*** Opening of INPUT DATA ***
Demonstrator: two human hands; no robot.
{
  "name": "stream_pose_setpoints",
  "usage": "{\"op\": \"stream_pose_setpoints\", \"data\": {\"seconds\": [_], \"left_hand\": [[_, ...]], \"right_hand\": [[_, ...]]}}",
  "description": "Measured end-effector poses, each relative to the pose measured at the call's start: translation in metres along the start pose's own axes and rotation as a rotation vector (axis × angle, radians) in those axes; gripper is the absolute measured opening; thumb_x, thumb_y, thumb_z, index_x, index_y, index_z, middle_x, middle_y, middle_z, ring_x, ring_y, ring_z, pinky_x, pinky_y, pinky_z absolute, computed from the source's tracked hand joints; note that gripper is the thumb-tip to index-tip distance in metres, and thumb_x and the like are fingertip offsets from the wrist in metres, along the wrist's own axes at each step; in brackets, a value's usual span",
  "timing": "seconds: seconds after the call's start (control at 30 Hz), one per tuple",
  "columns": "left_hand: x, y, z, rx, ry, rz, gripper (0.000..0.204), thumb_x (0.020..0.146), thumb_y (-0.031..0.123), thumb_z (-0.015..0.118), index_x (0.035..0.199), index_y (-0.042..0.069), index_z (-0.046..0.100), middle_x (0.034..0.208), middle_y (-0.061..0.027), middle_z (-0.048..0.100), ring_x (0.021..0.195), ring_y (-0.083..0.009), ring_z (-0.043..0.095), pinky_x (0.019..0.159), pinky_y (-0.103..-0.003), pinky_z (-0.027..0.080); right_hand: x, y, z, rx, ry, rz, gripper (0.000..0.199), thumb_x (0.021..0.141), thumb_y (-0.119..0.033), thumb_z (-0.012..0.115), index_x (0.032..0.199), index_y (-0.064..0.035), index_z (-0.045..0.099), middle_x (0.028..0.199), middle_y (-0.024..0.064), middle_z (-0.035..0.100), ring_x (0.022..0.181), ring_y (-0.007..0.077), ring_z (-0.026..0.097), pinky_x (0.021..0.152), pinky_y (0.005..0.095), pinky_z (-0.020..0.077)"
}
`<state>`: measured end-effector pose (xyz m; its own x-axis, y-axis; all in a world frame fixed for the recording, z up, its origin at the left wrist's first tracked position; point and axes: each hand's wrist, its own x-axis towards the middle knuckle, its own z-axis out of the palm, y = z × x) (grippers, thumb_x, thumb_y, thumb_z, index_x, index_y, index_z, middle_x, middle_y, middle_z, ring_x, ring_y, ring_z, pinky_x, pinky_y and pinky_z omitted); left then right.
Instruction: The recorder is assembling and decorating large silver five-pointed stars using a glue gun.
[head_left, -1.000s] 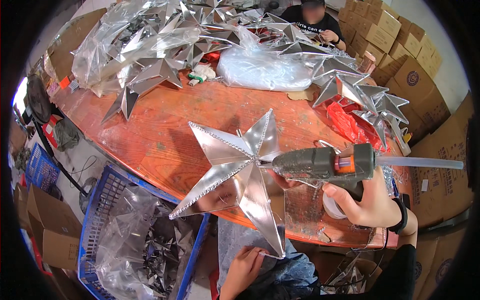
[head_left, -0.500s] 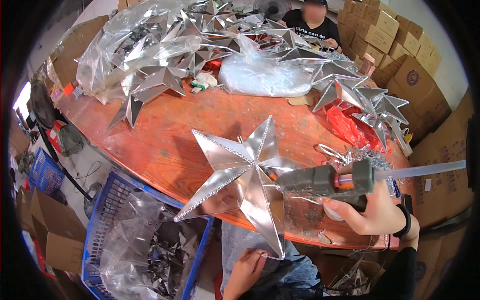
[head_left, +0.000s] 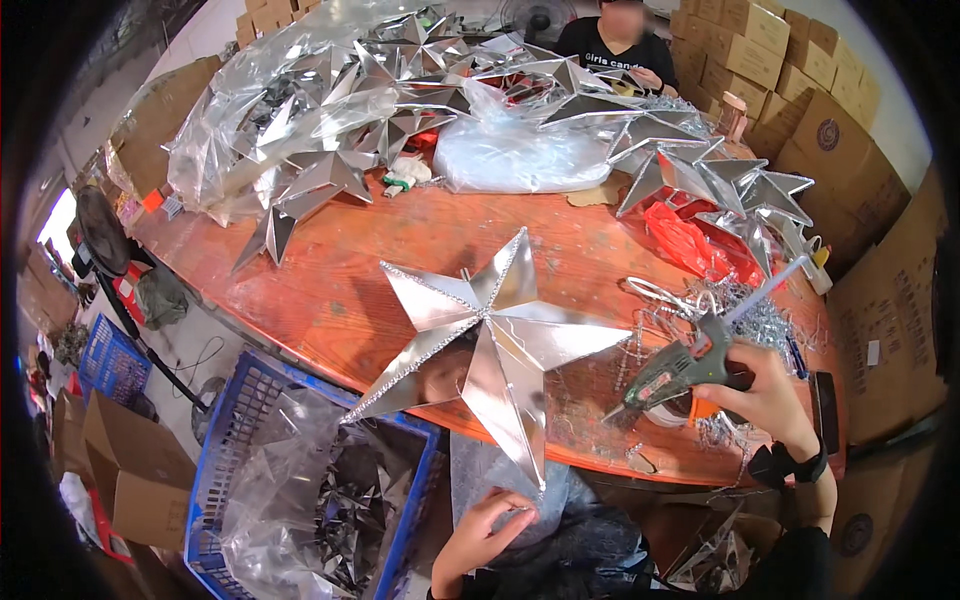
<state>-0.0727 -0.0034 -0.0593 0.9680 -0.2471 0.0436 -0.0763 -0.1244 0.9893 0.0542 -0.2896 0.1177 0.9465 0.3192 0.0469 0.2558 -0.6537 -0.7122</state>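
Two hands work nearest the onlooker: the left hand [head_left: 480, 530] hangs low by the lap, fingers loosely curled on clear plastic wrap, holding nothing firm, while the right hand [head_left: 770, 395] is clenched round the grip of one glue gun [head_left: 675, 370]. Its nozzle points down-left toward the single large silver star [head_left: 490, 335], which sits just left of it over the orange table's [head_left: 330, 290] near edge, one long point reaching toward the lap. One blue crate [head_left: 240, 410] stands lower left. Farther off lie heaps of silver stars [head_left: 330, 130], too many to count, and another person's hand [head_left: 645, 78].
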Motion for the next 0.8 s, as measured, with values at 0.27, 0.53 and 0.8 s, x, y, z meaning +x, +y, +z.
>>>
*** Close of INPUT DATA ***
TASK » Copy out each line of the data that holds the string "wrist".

EXERCISE ANSWER »
  "description": "Measured end-effector poses, each relative to the pose measured at the call's start: translation in metres along the start pose's own axes and rotation as a rotation vector (axis × angle, radians) in those axes; gripper is the absolute measured opening; thumb_x, thumb_y, thumb_z, index_x, index_y, index_z, middle_x, middle_y, middle_z, ring_x, ring_y, ring_z, pinky_x, pinky_y, pinky_z absolute, computed from the source's tracked hand joints; note that gripper is the thumb-tip to index-tip distance in metres, and thumb_x and the like are fingertip offsets from the wrist in metres, along the wrist's own axes at each step; in brackets, a value's usual span",
`<state>`: measured end-effector pose (xyz m; its own x-axis, y-axis; all in a world frame fixed for the recording, z up, its origin at the left wrist's first tracked position; point and axes: each hand's wrist, its own x-axis towards the middle knuckle, its own z-axis out of the palm, y = z × x) (grippers, thumb_x, thumb_y, thumb_z, index_x, index_y, index_z, middle_x, middle_y, middle_z, ring_x, ring_y, ring_z, pinky_x, pinky_y and pinky_z omitted); left then right.

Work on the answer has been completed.